I have troubles writing a file on my Databricks cluster's driver (as a temp file). I have a scala notebook on my company's Azure Databricks which contains those lines of code :
val xml: String = Controller.requestTo(url)
val bytes: Array[Byte] = xml.getBytes
val path: String = "dbfs:/data.xml"
val file: File = new File(path)
FileUtils.writeByteArrayToFile(file, bytes)
dbutils.fs.ls("dbfs:/")
val df = spark.read.format("com.databricks.spark.xml")

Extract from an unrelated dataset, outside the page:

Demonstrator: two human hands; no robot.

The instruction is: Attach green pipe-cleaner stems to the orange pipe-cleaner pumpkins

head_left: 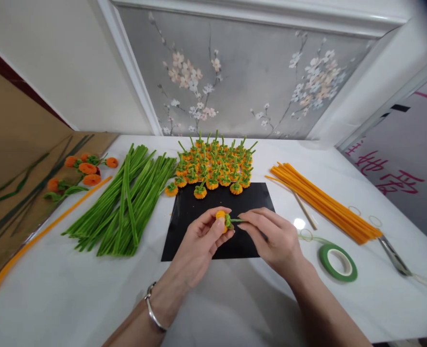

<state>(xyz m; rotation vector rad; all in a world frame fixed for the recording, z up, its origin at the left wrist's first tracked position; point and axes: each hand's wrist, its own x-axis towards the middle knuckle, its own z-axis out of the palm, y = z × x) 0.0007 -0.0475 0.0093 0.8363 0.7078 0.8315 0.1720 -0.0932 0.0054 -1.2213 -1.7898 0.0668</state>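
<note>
My left hand (206, 232) pinches a small orange pipe-cleaner pumpkin (221, 215) between thumb and fingers. A green leafy top faces right, and a thin green stem (236, 220) sticks out from it. The fingertips of my right hand (271, 233) are closed on the far end of that stem. Both hands are over a black mat (220, 248). Just beyond them stand many similar orange pumpkins (213, 183) in a close group, their green stems pointing up.
Green pipe cleaners (123, 207) lie in a pile on the left, near some orange flowers (87, 168). To the right are orange pipe cleaners (325, 202), a thin stick (305, 210), a roll of green tape (351, 271) and a metal-bladed tool (394, 256). A panelled wall (242, 91) backs the white table.
</note>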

.option("rowTag", "generic:Obs")
.load(path)
df.show
file.delete()
however it crashes with org.apache.hadoop.mapreduce.lib.input.InvalidInputException: Input path does not exist: dbfs:/data.xml. When I run a ls on the root of the dbfs, it doesn't show the file data.xml so for me FileUtils is not doing it's job. What puts me even more in troubles is that the following code works when running it on the same cluster, same Azure resource group, same instance of Databricks, but in another notebook :
val path: String = "mf-data.grib"
val file: File = new File(path)
FileUtils.writeByteArrayToFile(file, bytes)
I tried to restart the cluster, remove "dbfs:/" from the path, put the file in the dbfs:/tmp/ directory, use FileUtils.writeStringToFile(file, xml, StandardCharsets.UTF_8) instead of FileUtils.writeByteArrayToFile but none of those solutions has worked, even when combining them.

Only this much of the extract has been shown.